● **PROBLEM**: Locate the word "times" in the material, then show every line that holds it.

● **TASK INPUT**:
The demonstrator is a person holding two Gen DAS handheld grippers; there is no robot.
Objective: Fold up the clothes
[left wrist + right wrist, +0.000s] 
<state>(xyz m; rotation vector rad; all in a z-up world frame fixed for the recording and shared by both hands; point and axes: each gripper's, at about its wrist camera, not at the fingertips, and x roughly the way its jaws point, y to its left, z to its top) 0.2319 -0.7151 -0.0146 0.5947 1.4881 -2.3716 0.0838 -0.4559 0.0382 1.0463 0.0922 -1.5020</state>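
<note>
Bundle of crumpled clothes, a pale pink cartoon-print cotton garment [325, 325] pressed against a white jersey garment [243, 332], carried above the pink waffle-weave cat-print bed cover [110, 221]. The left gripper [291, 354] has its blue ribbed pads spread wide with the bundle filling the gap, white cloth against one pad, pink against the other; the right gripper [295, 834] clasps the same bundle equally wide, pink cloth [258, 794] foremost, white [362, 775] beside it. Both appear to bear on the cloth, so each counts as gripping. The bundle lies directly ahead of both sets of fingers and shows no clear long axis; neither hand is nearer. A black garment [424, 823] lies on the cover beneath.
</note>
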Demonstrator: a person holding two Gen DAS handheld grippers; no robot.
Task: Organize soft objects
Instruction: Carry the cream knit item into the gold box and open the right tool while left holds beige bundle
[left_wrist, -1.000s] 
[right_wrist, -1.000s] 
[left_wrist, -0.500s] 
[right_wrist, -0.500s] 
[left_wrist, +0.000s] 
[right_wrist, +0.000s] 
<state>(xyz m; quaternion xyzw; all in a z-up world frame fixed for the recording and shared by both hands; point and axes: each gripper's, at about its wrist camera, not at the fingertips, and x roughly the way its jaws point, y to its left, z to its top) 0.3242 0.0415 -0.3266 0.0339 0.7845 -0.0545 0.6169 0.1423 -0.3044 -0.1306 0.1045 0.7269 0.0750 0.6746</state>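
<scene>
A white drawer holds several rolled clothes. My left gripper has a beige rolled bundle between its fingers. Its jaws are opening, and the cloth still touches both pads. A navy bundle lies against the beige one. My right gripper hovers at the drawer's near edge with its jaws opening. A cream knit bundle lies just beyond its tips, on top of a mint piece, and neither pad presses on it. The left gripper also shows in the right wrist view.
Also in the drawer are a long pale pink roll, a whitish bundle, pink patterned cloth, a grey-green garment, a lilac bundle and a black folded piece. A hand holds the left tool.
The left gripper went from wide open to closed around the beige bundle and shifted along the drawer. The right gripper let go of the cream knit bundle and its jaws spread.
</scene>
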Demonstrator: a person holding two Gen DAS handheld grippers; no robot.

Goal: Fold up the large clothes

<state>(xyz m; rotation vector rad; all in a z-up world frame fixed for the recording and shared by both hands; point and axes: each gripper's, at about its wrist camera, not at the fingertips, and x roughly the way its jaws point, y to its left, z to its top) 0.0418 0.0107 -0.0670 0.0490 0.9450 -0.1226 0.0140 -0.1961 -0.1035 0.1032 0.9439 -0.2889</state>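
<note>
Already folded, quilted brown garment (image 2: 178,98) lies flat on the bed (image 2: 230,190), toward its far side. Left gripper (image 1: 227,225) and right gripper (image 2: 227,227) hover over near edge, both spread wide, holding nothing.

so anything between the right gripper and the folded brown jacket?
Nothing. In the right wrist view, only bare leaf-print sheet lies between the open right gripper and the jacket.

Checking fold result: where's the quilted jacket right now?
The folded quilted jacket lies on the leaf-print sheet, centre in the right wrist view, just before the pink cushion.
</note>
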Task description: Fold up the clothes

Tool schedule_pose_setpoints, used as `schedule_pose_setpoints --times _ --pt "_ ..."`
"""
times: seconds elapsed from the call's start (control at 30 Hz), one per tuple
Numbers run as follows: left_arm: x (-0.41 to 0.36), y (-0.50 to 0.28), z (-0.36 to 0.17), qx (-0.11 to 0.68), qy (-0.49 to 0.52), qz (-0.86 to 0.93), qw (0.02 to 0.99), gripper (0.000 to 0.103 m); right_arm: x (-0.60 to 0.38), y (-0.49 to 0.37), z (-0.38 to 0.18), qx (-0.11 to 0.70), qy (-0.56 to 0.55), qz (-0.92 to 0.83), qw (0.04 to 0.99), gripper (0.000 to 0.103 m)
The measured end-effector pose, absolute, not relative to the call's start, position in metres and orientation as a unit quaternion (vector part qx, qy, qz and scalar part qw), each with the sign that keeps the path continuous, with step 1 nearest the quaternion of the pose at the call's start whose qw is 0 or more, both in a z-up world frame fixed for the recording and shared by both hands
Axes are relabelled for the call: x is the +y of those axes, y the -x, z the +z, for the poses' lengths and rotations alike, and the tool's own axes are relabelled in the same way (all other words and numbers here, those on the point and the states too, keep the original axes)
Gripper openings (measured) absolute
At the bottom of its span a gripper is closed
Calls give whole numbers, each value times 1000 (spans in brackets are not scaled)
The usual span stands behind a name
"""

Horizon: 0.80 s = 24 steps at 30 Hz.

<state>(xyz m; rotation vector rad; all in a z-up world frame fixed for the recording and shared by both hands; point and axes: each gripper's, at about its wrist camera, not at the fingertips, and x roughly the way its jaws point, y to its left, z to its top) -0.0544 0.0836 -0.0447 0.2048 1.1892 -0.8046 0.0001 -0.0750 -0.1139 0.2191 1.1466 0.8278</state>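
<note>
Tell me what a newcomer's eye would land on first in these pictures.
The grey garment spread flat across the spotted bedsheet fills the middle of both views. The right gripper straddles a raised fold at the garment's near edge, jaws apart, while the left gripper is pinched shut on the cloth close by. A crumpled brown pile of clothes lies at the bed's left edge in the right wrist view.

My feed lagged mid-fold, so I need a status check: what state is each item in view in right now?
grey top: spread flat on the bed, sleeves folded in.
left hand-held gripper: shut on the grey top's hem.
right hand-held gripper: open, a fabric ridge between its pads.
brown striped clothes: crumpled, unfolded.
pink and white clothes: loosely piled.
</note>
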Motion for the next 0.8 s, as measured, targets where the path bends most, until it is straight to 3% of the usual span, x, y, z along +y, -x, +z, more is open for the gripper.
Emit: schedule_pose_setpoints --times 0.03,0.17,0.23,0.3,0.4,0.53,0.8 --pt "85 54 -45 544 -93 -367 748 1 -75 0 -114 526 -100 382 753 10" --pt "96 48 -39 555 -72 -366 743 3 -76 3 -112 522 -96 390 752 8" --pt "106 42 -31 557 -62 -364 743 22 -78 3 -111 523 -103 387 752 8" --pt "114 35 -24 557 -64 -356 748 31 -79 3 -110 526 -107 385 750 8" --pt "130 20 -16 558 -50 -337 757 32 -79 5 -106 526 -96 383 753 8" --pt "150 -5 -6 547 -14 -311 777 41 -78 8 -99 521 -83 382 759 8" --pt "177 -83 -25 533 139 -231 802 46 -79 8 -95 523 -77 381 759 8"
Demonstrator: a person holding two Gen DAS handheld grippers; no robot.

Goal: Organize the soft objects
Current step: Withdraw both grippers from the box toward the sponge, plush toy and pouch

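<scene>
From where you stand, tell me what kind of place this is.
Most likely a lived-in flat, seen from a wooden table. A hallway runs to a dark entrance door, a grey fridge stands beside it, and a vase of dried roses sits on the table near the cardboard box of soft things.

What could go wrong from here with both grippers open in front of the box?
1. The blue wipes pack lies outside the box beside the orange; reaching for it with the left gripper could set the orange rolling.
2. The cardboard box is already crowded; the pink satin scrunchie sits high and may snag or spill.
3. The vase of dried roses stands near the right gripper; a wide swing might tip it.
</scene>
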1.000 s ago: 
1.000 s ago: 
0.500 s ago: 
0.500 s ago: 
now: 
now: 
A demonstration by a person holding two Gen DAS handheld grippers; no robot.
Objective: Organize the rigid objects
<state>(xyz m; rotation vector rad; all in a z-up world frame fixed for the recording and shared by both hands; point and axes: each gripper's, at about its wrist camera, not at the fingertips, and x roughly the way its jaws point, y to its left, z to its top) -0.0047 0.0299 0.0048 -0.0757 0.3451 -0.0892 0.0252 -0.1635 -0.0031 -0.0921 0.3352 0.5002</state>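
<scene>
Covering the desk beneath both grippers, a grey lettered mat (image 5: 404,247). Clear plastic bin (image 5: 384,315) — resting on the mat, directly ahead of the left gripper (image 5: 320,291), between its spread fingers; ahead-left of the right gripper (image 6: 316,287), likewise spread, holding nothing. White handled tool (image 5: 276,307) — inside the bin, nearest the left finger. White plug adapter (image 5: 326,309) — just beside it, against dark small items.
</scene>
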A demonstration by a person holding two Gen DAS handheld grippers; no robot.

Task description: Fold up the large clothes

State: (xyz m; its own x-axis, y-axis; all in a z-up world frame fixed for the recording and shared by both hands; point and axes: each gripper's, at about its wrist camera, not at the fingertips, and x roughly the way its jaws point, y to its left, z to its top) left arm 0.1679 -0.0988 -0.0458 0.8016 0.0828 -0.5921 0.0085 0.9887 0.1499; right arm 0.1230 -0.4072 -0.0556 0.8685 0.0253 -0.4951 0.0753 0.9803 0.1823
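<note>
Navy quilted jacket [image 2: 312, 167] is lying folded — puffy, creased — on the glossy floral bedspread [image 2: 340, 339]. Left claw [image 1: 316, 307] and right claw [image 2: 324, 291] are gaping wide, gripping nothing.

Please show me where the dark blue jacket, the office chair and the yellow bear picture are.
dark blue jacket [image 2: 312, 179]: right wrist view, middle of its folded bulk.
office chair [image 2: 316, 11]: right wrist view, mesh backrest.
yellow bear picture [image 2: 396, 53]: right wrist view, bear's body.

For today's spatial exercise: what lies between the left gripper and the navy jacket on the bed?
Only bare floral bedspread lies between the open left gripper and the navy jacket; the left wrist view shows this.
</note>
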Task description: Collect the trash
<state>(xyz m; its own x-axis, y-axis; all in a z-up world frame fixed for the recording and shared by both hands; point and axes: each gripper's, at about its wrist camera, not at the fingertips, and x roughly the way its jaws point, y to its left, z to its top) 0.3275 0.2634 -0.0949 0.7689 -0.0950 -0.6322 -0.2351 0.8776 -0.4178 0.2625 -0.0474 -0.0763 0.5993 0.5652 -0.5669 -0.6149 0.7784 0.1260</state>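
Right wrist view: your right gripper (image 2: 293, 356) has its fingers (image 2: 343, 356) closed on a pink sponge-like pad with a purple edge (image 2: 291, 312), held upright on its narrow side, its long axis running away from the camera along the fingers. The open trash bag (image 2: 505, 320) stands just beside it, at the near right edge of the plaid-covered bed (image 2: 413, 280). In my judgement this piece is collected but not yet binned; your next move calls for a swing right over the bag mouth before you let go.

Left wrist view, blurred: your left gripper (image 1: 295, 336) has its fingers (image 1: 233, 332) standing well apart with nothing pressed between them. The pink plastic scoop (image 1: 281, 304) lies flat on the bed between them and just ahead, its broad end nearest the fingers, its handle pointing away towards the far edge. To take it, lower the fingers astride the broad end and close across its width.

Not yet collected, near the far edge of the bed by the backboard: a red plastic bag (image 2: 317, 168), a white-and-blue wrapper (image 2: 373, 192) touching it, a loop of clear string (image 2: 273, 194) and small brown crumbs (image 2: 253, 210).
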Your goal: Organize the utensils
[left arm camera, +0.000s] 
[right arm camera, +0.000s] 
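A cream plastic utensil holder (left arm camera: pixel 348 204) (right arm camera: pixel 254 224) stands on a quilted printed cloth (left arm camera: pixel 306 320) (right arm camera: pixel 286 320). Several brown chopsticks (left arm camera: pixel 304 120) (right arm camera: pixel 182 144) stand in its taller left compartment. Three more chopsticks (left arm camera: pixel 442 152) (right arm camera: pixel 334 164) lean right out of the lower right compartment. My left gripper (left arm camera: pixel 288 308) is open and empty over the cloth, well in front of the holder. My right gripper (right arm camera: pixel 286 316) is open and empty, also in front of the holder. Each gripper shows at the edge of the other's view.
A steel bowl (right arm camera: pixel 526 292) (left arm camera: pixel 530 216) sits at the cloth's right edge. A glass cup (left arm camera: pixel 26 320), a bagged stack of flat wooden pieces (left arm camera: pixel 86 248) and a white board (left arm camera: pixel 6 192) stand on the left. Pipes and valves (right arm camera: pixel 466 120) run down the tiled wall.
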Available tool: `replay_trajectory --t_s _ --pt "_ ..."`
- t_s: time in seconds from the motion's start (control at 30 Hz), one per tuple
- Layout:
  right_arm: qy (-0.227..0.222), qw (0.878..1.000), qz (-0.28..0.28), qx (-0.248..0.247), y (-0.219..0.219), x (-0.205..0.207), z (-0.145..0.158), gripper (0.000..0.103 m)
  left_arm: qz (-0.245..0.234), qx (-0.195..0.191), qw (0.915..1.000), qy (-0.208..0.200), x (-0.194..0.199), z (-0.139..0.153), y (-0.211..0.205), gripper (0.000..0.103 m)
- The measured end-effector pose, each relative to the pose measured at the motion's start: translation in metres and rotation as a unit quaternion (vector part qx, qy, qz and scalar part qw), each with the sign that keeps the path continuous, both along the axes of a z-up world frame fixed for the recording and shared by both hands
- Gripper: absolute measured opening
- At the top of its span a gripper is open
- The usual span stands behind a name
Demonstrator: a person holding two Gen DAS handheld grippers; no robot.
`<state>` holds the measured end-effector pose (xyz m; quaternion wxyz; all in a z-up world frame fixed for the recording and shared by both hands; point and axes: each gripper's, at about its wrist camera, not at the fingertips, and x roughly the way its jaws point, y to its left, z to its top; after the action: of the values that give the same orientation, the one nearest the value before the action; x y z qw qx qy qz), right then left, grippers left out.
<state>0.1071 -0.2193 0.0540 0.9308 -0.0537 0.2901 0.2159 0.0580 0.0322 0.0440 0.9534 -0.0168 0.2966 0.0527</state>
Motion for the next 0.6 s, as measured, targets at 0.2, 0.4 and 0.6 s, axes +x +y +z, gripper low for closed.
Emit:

● **OUTPUT BELOW**:
Tool schedule_pose_setpoints, used as `schedule_pose_setpoints --times _ --pt "_ ..."`
times: seconds elapsed from the call's start (control at 30 Hz), one per tuple
Calls give whole numbers, each value times 1000 (spans in brackets are not scaled)
Emit: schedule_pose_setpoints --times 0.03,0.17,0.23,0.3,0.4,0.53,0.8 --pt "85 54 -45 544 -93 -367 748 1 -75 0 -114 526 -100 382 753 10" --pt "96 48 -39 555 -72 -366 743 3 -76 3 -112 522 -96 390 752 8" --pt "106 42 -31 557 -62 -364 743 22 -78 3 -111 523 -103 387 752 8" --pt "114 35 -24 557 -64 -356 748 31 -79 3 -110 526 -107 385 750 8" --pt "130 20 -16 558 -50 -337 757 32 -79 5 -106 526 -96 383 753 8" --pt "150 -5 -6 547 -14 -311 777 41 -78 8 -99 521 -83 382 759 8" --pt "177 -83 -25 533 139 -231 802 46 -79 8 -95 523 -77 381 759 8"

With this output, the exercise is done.